# [SOLVED] Another Problem



## SmileGod (Aug 4, 2011)

Guess it won't be so easy to assemble a PC for me .. :sigh:
I encountered another issue. 
I fully built the PC. Plugged the power in , connected HDMI to my TV. Turned on with the button on the case . The computer turns on , fans are spinning , cooling system works, some lights are on,disk drive opens normally , but:
1. No Image on my TV
2. No sound while booting up (No beeps , no error messages , nothing)
3. Cannot reboot or turn off with the buttons on MB or on the Case
4. HDD led isn't active
So it just stands there , with the fans spinning . Here are some photos and specs if that could help . I'm really going through a lot of stress with my build.. ><
*Specs:*

Nvidia GTX 590 Graphics Card
Asus Maximus IV Extreme Intel P67 (Socket 1155) DDR3 Motherboard 
Intel Core i7-2600K 3.40GHz (Sandybridge) Socket LGA1155 Processor
Cooler Master HAF X Gaming Tower Case - Black
OCZ Vertex 2E 120GB 2.5" SATA-II Solid State Hard Drive
OCZ ZX Series 1000W '80 Plus Gold' Modular Power Supply
Western Digital Caviar Black 2TB SATA 6Gb/s 64MB Cache
Corsair Vengeance 8GB (2x4GB) DDR3
Corsair Hydro H80 High Performance Liquid CPU Cooler
Samsung SH-B123L/BSBP 12x BluRay ROM
*Photos:*
ImageShack® - Online Photo and Video Hosting
ImageShack® - Online Photo and Video Hosting
ImageShack® - Online Photo and Video Hosting

Really hope someone helps , thank you in advance ray:


----------



## Timer5 (Dec 13, 2009)

*Re: Another Problem*

Try to take out one of the sticks of Ram and try to start it. Then if that doesn't work try to take out the other stick of Ram and try to start it. IF it starts with one of the sticks remove than you know that one stick you took out is faulty and you will need to return it. Also I checked your Board it does have support for your CPU so that is not the problem.

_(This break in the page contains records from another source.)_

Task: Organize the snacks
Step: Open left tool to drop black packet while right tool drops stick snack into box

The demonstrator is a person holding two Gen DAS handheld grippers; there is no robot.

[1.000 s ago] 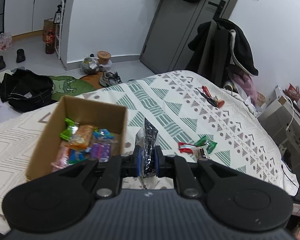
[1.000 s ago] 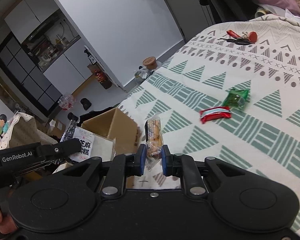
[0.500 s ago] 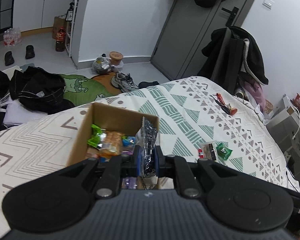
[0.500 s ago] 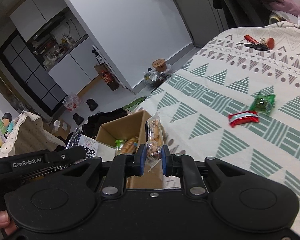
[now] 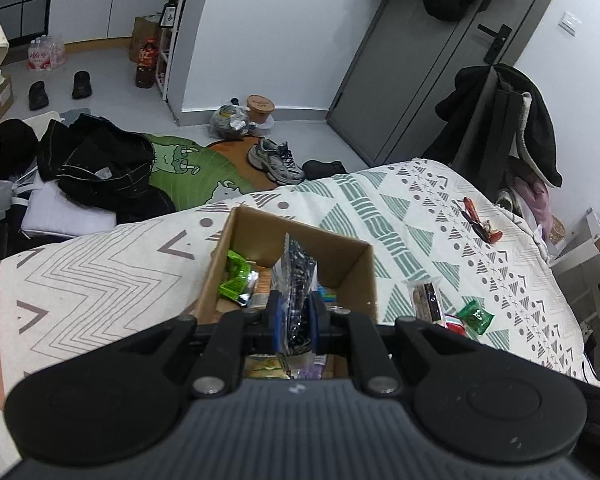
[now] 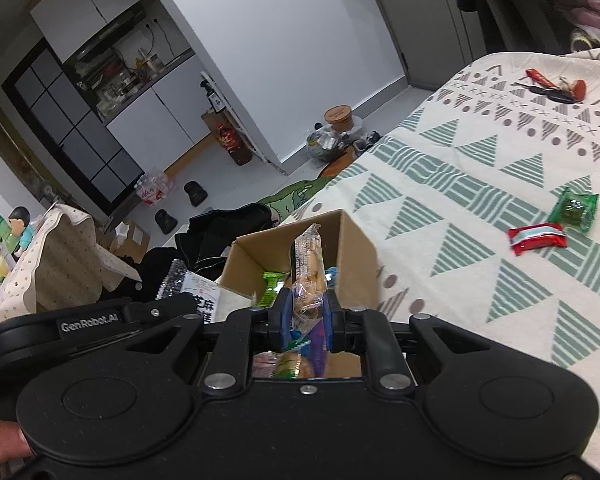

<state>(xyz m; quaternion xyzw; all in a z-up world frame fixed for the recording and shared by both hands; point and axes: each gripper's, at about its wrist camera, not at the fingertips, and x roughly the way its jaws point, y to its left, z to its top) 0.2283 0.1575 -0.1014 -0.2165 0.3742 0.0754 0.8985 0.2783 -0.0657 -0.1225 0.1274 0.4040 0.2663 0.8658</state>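
Observation:
An open cardboard box with several wrapped snacks inside stands on the patterned bed; it also shows in the right wrist view. My left gripper is shut on a dark clear-edged snack packet and holds it above the box. My right gripper is shut on a clear packet of biscuits, also over the box. The left gripper shows at the left of the right wrist view. A green packet and a red packet lie on the bed to the right.
A bunch of keys lies further up the bed. A chair draped with coats stands by the bed's far side. Black clothes, shoes and a green rug cover the floor beyond the bed's edge.
Both grippers have moved left and over the box, each still holding its packet. The loose green and red packets now lie further right in both views.

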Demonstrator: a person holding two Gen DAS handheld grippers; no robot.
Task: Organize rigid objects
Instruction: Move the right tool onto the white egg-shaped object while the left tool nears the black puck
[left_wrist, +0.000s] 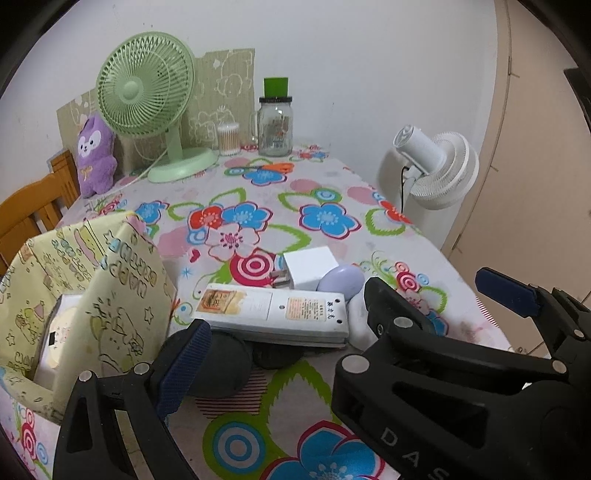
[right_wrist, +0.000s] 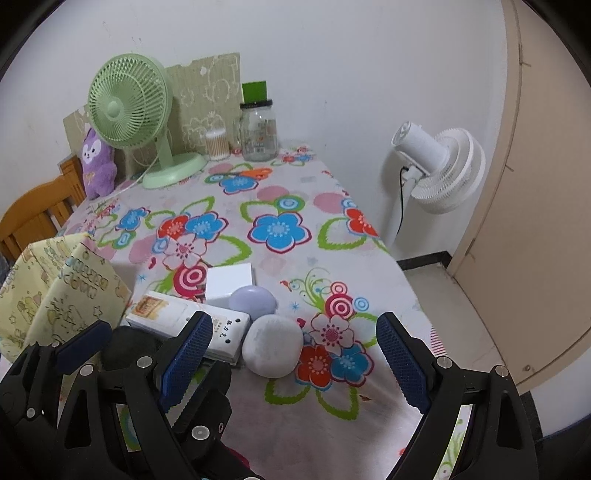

I hope this works. The other option could be a defective CPU.

P.S
Wow you have one powerhouse for a Computer. When you get it up and running tell me your windows Score I have to see how powerful your system is.


----------



## Tyree (May 10, 2009)

*Re: Another Problem*

Bench Test
Remove EVERYTHING from the case.
Set the motherboard on a non conductive surface. The motherboard box is perfect for this. DO NOT PLACE THE MOTHERBOARD ON THE STATIC BAG! It can actually conduct electricity! 
Install the CPU and heat sink. 
Install 1 stick of RAM.
Install the video card and attach the power supply connection(s) to the card if your card needs it.
Connect the monitor to the video card.
Connect the power supply to the motherboard with both the 24pin main ATX Power connection and the separate 4 or 8 pin power connection.
Connect power to the power supply.
Do NOT connect ANYTHING else. Make sure you have the power connector on the CPU fan connected.
Use a small screwdriver to momentarily short the power switch connector on the motherboard. Consult your motherboard manual to find which two pins connect to your case's power switch. Then touch both pins with a screwdriver to complete the circuit and boot the system.

If all is well, it should power up and you should get a display. Then assemble the parts into the case and try again. If the system now fails to boot, you have a short in the case and need to recheck your motherboard standoffs.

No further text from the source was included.